Your Long-Tail Influencers

As you venture into crafting a social media strategy for your business, you’ll eventually ask yourself the question, “Who are my influencers and how do I find them?” In all likelihood, you’re probably a bit stuck. Don’t worry. This is a burning question on the minds of all social media strategists right now. It’s hard to find a brief nowadays that doesn’t include the objective of “activate my key opinion leaders” or “engage the brand influencers that will set off a wildfire”.

And therein lies the problem. As an industry, we still believe that social influence is driven by an elite group of people that can transform our business if they advocate our brands.  This is similar to the old days when we believed that “hit items” were the only moneymakers and we were willing to sell more of less because it’s what everyone knew.  We habitually ignore the long-tail opportunity because it’s a lot easier to focus on 20 percent of the pie than the remaining 80 percent.
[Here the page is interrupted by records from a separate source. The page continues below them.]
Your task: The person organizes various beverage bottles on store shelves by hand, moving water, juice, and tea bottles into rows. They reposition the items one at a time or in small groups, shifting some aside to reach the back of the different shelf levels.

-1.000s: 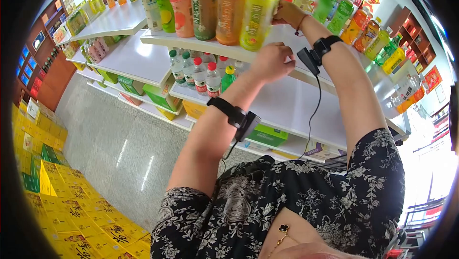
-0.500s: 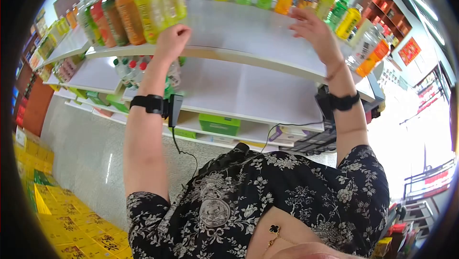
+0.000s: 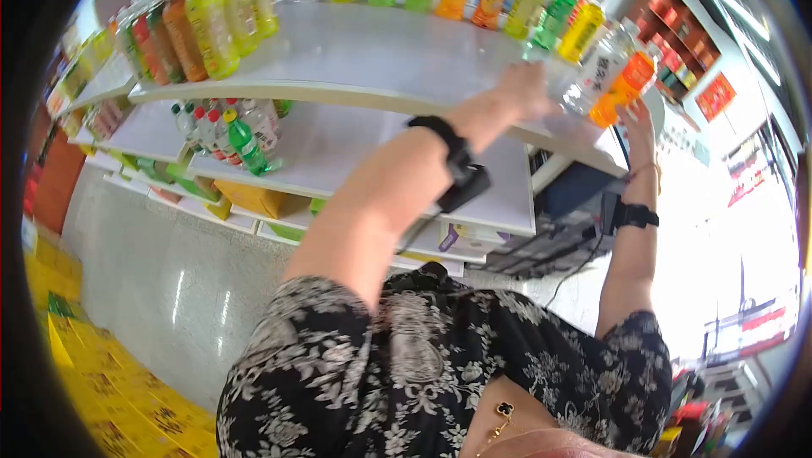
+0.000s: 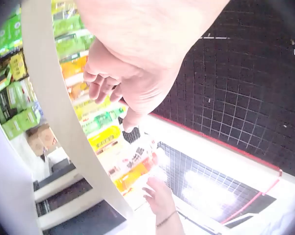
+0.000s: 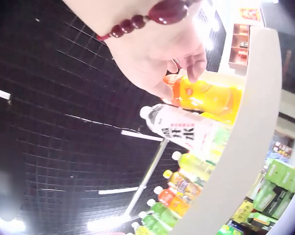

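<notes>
My left hand (image 3: 523, 90), blurred in the head view, reaches across to the right over the upper shelf (image 3: 372, 60). In the left wrist view its fingers (image 4: 106, 85) are loosely bent with nothing between them. Nearest to it stands a large clear bottle (image 3: 599, 73) with a white label and black lettering. My right hand (image 3: 640, 128) is at the right side of an orange drink bottle (image 3: 624, 90) at the shelf's end. From the right wrist, its thumb and fingers (image 5: 196, 66) lie about the top of that bottle, partly covering it.
Several drink bottles, including a yellow one (image 3: 582, 33) and a green one (image 3: 558, 14), line the shelf's back edge. More bottles (image 3: 211, 27) stand in rows at the left. Below, a lower shelf (image 3: 338, 149) carries a green bottle (image 3: 245, 145). Yellow cartons (image 3: 110, 390) cover the floor at lower left.
Both hands have left the yellow-green bottles at left and moved right. The right hand has come to the orange bottle; the left has swung across after it. The view has shifted right.
</notes>
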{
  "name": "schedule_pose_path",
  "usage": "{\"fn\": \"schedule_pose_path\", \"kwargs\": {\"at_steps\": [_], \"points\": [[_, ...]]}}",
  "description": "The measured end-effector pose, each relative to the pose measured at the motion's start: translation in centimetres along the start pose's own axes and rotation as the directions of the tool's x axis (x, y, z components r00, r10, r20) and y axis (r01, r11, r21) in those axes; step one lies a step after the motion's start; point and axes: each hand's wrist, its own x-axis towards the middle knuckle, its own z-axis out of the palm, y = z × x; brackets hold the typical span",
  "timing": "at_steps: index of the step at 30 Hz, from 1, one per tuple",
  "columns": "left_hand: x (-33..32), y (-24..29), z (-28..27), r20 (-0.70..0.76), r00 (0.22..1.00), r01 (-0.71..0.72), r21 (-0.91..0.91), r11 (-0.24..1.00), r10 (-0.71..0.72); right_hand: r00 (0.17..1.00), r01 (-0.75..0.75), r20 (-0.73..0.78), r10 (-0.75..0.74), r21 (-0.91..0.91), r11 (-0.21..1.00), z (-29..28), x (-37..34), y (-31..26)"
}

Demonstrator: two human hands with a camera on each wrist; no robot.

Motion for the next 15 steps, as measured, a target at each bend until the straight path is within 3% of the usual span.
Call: {"fn": "schedule_pose_path", "kwargs": {"at_steps": [2, 4, 7, 9, 11, 12, 13, 15], "points": [[2.5, 1.2, 2.9, 0.020, 0.998, 0.063, -0.032, 0.997, -0.062, 0.974, -0.030, 0.226, -0.014, 0.190, 0.981, 0.5, -0.3, -0.4], [5.0, 2.0, 5.9, -0.060, 0.993, 0.095, -0.052, 0.994, -0.099, 0.963, -0.066, 0.270, -0.002, 0.245, 0.967, 0.9, -1.0, -1.8], [8.4, 2.8, 8.1, -0.038, 0.993, 0.104, -0.106, 0.989, -0.109, 0.945, -0.077, 0.320, -0.065, 0.413, 0.908, 0.6, 2.0, 1.8], [9.6, 3.4, 8.3, -0.017, 0.994, 0.109, -0.100, 0.989, -0.111, 0.922, -0.152, 0.386, 0.029, 0.292, 0.944, 0.1, 2.8, 2.3], [10.4, 4.1, 8.5, 0.070, 0.983, 0.183, -0.242, 0.953, -0.171, 0.935, -0.094, 0.355, -0.019, 0.298, 0.950, 0.4, 3.0, 2.7], [10.5, 4.2, 8.5, 0.062, 0.982, 0.188, -0.231, 0.955, -0.178, 0.942, -0.044, 0.332, -0.057, 0.289, 0.956, 1.0, 3.0, 2.7], [10.6, 4.2, 8.5, 0.048, 0.979, 0.204, -0.265, 0.942, -0.199, 0.951, -0.053, 0.309, 0.017, 0.108, 0.993, 0.7, 3.1, 2.4], [10.4, 4.3, 8.4, 0.003, 0.972, 0.223, -0.325, 0.919, -0.235, 0.949, -0.048, 0.315, 0.017, 0.090, 0.995, 0.7, 2.4, 1.1]]}}
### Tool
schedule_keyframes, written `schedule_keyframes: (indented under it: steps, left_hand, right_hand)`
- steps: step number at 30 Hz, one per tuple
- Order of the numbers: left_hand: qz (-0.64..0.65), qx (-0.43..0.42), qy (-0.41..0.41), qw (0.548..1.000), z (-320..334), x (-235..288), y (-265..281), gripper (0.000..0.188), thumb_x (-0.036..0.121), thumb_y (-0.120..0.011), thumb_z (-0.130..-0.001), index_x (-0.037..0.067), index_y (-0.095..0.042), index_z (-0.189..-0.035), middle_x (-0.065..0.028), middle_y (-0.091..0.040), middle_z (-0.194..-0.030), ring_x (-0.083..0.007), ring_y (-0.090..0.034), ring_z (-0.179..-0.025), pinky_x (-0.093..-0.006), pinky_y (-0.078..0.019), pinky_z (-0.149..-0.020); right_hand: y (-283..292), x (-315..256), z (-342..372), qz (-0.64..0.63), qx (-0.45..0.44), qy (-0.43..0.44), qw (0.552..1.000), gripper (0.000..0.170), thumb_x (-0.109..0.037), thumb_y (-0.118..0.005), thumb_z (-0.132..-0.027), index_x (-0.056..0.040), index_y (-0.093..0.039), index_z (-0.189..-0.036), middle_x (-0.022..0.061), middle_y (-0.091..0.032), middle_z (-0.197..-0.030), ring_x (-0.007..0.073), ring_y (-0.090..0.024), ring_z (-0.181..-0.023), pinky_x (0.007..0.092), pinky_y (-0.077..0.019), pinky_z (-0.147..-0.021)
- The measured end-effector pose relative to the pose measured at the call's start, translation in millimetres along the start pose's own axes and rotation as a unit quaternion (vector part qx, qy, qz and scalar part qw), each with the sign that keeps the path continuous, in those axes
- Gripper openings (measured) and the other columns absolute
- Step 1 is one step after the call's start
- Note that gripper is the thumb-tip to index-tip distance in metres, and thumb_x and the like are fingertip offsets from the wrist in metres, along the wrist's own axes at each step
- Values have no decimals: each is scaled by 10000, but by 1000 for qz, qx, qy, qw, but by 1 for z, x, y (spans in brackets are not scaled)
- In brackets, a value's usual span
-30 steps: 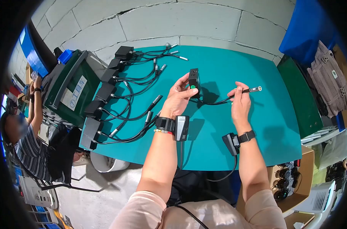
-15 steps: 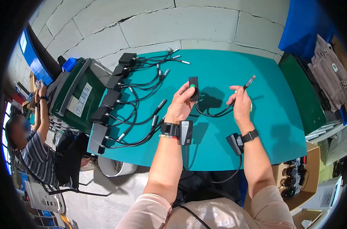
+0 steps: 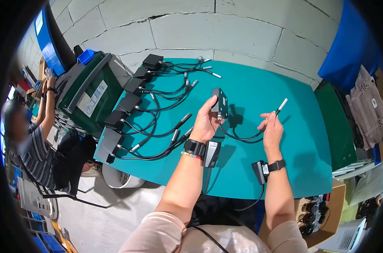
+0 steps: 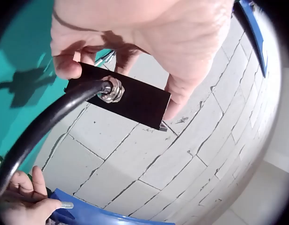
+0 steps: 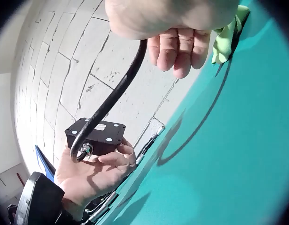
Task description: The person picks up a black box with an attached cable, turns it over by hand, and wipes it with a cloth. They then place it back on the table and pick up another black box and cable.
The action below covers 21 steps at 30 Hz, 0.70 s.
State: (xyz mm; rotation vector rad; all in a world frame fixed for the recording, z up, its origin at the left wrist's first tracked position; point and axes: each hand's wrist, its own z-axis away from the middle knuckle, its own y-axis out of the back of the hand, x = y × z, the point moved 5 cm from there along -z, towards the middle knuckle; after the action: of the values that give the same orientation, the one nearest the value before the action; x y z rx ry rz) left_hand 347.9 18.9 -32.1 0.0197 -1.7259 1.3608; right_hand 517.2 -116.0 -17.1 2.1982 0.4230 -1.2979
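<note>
In the head view my left hand [image 3: 205, 125] holds a small black box [image 3: 219, 102] upright above the green table. From its lower end a black cable [image 3: 238, 138] leaves through a metal fitting [image 4: 112, 90], sagging across to the right. White dots mark the box's broad face in the right wrist view [image 5: 109, 139]. My right hand [image 3: 273, 133] pinches the cable near its far end, and a silver connector [image 3: 283, 104] sticks up past the fingers. A light green, cloth-like piece [image 5: 224, 44] shows beside the right hand's fingers; part of it is hidden.
Several black boxes [image 3: 129, 102] stand in a row along the table's left side, their cables [image 3: 157, 134] lying inward. Left of them is a green tool cart [image 3: 84, 95], with a seated person [image 3: 44, 147] nearby. A cardboard box [image 3: 322, 219] sits at the lower right.
My left hand has turned the black box, so its green spot no longer shows and a dotted face does. The connector in my right hand has swung from pointing right to pointing up and right.
</note>
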Motion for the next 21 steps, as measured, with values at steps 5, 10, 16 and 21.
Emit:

Let’s recognise that we live in a new era of social influence – one of ultimate searchability and infinite niche communities. This means that beneath the thin layer of mega-influencers that speak to millions (e.g., big media owners, journalists, celebrities) there are millions of mini-influencers that speak to small clusters of personal networks (e.g., the average social media users).

They are your long-tail influencers and you cannot ignore their importance to your brand.  Their influence is intimately relevant and much more accessible if you know how to look for it.

Why Long-Tail Influencers Are Important

Sure, Lady Gaga would be a great influencer of my personal brand. If she mentioned my column to her 6.7 million Twitter followers I’d surely get a bit more attention from all the liberal-minded marketers that love pop-culture and meat. But realistically, I’m not going to get a shout-out from Gaga. She represents the 20 percent of the influential pie that’s very hard to attain if you’re trying to drive social communications from the top down.

So let’s flip our thinking from top down to bottom up. As marketers looking for influencers, we’re not always in extreme cases like my Lady Gaga example, but we are generally aiming too high and thinking too narrow. If we reframe our initial base of influencers in the form of the long tail, we have a lot more opportunities to engage influencers that are not on our mainstream radars.

I buy into the time-tested research of social diffusion of innovation by Everett Rogers in the 1960s, which states that new ideas require 16 percent of early adoption before spreading to the masses. Only now, we have a more equal distribution of speed and power when it comes to early adoption and opinion leadership amongst social media users. So rather than trying to spark 16 percent adoption from your 20 percent slice of pie, you’ll have better success trying to get 16 percent out of 80 percent.

Consumers Are Like Supermarkets

One of the key principles of the long-tail theory is that one size does not fit all. Mainstream is not everything. A landscape of infinite diversity is equally matched by the ability to search through information in today’s digital social media world. Translating Chris Anderson’s theory from goods and services to consumers in social media, we find that the same theory holds true.

We are not one-dimensional people. We have many interests. We are like personal supermarkets with different aisles for different passions, and we can be influential in a variety of areas. As marketers, we must shift our belief that influence only comes from the labelled specialists in one category. We have to expand our shopping options from the specialists to the supermarkets. If I’m looking for an influencer on fine wine, I don’t always have to go to the sommelier. I can equally trust my friend that drinks a lot of wine (who may also be in advertising and passionate about travelling).

The Power of Clusters

Look no further than buzz words like “crowdsourcing” or “group buying” as evidence that the power of clusters is increasing in our current social media environment. This same force is powering social influence in the long tail as well.

While writing this column, I took a break to play a few rounds (OK, a few hours) of Angry Birds on the iPhone. It got me thinking about how rapidly this game has taken off since its release earlier this year. What happened between the launch and the 6.5 million active users the game has today? I only started playing this game in the past week so I’m definitely not one of the early adopters. My path of influence came from a variety of sources telling me it was a great game to play. Thinking back, those references came from a few famous musicians I follow on micro-blogs, and a cluster of my friends that couldn’t stop talking about it. Are these people typically labelled as gaming influencers? No. But they influenced me through frequency without ever having to read a professional review or listen to a gaming specialist.

This is just one of many cases on how that initial 16 percent of early adopters around a new idea or behaviour is increasingly harder to define at the origin. These clusters of 16 percent can spawn from many different places and as long as they happen around your social connections, you will be influenced in the same way as if they were specialists. Further evidence of this trend can be found in the way social platforms like Facebook are starting to cluster sharing of a common link amongst your friends so you know when a topic is increasing in frequency around you.

Key Lesson

Hedge your bets. Look at a larger pool of people that you define as influencers. Some of them may fire off a chain reaction in their social circles. Be prepared that many of them won’t. Your objective is to give yourself as many chances as possible to succeed, and your long-tail influencers offer greater efficiency and probability towards sparking conversations.